• _DIRECTIONS FOR THIS TASK_
Lines that include the string "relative" are the ones to copy from the entries below.

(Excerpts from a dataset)
==================================================

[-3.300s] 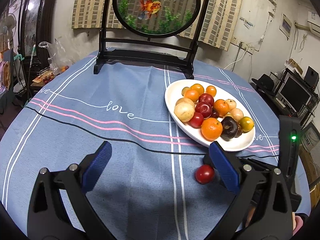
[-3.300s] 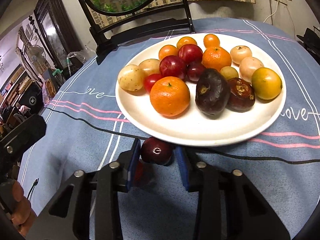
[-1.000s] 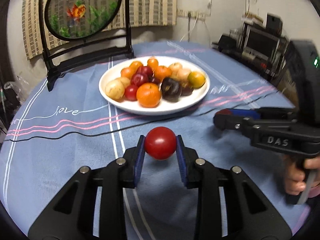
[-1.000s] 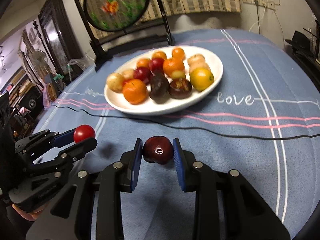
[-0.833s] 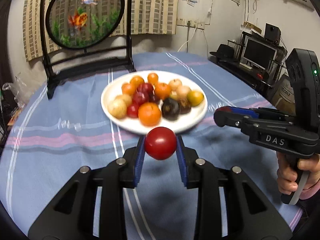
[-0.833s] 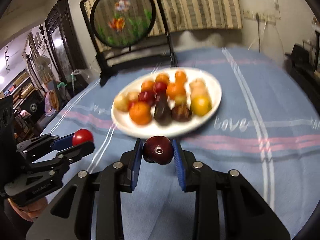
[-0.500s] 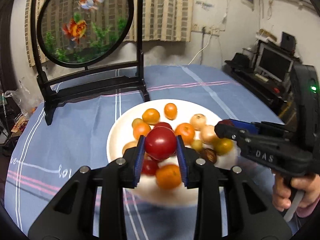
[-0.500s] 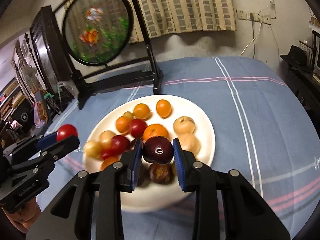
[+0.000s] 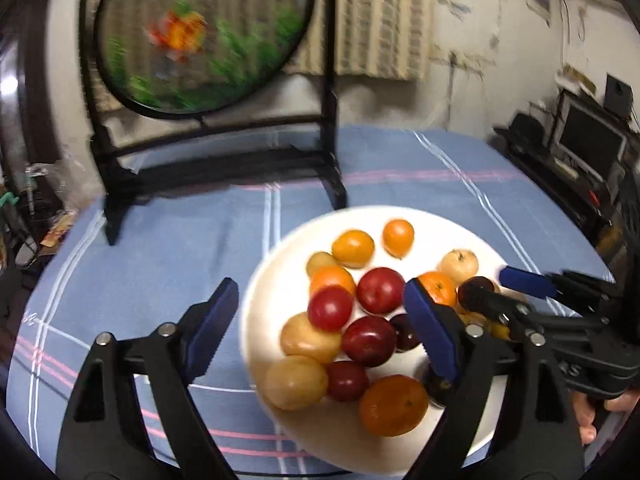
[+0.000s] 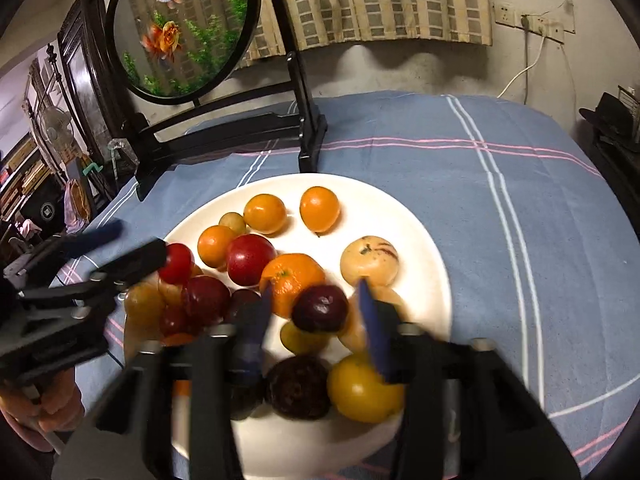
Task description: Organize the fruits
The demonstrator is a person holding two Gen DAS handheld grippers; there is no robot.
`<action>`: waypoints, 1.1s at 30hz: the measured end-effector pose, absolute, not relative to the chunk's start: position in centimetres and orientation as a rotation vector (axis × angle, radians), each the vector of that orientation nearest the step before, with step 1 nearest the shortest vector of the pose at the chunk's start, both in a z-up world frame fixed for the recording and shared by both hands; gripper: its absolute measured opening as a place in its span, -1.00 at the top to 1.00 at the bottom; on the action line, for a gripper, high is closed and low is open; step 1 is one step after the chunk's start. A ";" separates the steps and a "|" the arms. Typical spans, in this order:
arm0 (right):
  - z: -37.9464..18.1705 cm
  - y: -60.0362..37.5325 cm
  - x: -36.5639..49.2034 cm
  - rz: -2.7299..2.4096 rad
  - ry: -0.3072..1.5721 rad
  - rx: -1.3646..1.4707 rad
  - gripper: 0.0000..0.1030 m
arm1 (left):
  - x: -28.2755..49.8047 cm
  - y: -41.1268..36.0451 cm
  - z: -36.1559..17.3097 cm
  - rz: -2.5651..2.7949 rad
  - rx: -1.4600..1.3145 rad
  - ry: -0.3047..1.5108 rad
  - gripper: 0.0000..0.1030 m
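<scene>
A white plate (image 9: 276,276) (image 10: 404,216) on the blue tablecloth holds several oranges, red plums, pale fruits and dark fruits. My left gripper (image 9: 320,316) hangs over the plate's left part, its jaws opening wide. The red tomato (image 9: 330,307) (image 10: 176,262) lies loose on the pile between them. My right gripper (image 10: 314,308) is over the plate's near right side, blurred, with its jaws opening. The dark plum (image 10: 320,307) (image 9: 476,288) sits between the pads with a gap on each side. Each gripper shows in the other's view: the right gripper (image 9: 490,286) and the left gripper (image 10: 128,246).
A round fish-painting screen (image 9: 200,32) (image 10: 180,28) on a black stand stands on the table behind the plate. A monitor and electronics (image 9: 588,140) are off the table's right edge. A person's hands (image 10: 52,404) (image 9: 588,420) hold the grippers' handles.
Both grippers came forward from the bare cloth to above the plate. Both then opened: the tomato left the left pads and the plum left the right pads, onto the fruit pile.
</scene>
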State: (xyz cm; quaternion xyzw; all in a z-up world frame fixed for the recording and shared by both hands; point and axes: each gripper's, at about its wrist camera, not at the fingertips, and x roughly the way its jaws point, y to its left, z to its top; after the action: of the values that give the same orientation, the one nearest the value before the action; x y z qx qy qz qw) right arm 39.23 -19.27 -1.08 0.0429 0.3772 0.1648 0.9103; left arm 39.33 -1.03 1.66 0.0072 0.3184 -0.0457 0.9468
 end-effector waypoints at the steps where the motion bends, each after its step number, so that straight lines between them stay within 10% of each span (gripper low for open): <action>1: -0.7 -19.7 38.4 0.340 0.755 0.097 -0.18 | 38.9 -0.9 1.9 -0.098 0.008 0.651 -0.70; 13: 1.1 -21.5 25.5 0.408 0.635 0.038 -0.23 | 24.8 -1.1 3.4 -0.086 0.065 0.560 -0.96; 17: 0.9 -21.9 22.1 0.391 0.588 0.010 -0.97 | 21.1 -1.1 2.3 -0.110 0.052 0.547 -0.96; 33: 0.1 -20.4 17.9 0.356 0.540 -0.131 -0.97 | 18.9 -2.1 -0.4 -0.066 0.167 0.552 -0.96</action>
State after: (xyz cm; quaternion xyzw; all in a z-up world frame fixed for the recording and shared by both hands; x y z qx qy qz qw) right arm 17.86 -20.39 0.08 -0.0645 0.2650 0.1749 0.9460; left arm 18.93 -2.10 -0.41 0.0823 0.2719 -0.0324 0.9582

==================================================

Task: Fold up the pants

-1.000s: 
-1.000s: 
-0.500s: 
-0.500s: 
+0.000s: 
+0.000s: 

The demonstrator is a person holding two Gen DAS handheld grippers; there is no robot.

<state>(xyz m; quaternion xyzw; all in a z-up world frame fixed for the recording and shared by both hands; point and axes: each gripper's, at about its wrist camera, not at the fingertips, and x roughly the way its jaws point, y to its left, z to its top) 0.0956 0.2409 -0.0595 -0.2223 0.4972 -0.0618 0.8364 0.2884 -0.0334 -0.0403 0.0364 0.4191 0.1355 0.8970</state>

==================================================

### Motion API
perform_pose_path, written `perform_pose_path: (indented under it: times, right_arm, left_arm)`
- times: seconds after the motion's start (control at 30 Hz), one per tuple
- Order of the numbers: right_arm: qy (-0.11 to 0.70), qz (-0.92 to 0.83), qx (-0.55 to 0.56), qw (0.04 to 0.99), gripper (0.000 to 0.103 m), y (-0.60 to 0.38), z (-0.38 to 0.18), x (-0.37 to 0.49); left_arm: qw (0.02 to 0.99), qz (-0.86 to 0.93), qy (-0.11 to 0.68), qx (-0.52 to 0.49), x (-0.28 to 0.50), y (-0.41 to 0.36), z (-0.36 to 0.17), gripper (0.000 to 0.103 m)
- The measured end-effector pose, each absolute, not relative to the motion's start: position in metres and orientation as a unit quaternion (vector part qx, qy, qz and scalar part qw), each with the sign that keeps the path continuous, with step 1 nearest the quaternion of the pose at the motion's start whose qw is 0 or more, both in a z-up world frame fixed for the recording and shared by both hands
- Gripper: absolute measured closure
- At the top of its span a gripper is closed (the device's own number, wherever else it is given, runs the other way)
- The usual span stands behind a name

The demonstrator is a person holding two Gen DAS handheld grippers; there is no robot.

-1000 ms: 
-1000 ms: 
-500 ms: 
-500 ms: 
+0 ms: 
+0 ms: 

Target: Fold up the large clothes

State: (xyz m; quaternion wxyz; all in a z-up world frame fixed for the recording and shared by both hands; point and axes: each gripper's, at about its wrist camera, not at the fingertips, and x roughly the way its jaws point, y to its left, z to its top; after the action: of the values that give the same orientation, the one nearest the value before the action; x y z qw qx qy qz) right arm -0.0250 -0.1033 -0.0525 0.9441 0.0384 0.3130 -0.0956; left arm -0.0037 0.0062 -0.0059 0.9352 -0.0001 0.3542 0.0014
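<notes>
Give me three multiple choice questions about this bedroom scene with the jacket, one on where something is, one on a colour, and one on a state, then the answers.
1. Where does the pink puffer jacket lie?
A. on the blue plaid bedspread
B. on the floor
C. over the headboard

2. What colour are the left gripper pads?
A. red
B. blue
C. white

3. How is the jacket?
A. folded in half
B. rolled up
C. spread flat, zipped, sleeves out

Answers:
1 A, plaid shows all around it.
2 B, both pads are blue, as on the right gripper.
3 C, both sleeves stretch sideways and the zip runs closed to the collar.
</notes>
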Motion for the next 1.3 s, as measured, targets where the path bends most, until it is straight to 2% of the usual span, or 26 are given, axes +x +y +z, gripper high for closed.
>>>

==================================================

• _SOLVED EXERCISE_
`<action>`: waypoints, 1.1s at 30hz: the measured end-effector pose, absolute, not relative to the chunk's start: position in centimetres and orientation as a rotation vector (axis × angle, radians), each the vector of that orientation nearest the step before, with step 1 nearest the shortest vector of the pose at the chunk's start, both in a z-up world frame fixed for the recording and shared by both hands; gripper: its absolute measured opening as a place in its span, -1.00 at the top to 1.00 at the bottom; on the action line, for a gripper, high is closed and low is open; step 1 is one step after the chunk's start. A ";" separates the steps and a "|" the arms. Typical spans, in this order:
- The measured end-effector pose, each absolute, not relative to the motion's start: position in metres and orientation as a unit quaternion (vector part qx, qy, qz and scalar part qw), each with the sign that keeps the path continuous, with step 1 nearest the quaternion of the pose at the motion's start whose qw is 0 or more, both in a z-up world frame fixed for the recording and shared by both hands

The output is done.